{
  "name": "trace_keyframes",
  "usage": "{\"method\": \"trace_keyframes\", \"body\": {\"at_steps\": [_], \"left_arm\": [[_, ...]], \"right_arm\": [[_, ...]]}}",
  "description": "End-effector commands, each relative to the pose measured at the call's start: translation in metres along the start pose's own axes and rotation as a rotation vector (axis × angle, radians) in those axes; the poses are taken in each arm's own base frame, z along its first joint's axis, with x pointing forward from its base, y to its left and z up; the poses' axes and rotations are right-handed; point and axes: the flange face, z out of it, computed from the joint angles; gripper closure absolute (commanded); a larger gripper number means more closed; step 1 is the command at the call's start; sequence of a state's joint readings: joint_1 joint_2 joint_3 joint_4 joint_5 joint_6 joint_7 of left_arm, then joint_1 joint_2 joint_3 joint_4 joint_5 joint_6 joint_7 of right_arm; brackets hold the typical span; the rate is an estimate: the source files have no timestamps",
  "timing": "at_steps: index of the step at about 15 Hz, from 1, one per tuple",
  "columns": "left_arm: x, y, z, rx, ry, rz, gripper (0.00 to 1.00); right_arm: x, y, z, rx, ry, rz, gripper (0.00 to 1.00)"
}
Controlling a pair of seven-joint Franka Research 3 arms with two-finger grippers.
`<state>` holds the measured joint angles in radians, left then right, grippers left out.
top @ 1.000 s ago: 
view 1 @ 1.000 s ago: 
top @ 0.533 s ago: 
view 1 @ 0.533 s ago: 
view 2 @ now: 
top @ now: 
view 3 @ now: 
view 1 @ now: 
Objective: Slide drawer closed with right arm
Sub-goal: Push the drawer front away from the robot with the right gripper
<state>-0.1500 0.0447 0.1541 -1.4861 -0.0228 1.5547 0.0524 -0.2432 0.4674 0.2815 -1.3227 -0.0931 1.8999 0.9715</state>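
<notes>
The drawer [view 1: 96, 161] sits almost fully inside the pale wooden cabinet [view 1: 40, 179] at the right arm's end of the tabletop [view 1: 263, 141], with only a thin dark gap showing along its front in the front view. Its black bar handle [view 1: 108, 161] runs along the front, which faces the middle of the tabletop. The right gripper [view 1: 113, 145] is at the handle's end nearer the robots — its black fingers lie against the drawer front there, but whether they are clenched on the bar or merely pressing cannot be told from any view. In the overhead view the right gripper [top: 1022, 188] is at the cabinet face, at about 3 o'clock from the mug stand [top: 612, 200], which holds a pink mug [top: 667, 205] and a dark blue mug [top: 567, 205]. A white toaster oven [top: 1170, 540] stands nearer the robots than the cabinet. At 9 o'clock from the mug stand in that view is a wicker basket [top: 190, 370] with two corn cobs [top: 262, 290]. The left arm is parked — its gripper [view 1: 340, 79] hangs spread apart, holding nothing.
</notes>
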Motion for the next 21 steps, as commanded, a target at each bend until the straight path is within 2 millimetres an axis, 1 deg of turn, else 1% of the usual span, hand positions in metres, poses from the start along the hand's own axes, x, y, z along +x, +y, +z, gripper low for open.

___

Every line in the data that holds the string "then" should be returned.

  "description": "End-effector commands, each relative to the pose measured at the call's start: translation in metres along the start pose's own axes and rotation as a rotation vector (axis × angle, radians) in those axes; the poses are taken in each arm's own base frame, z along its first joint's axis, with x pointing forward from its base, y to its left and z up; the poses' axes and rotations are right-handed; point and axes: the flange face, z out of it, computed from the joint angles; gripper closure absolute (commanded); a larger gripper number means more closed; step 1 is the command at the call's start; sequence of a state's joint readings: joint_1 joint_2 joint_3 joint_4 joint_5 joint_6 joint_7 of left_arm, then joint_1 joint_2 joint_3 joint_4 joint_5 joint_6 joint_7 of right_arm; brackets hold the typical span; the rate is an estimate: the source files have no timestamps",
`<state>` holds the measured joint angles in radians, left then right, grippers left out.

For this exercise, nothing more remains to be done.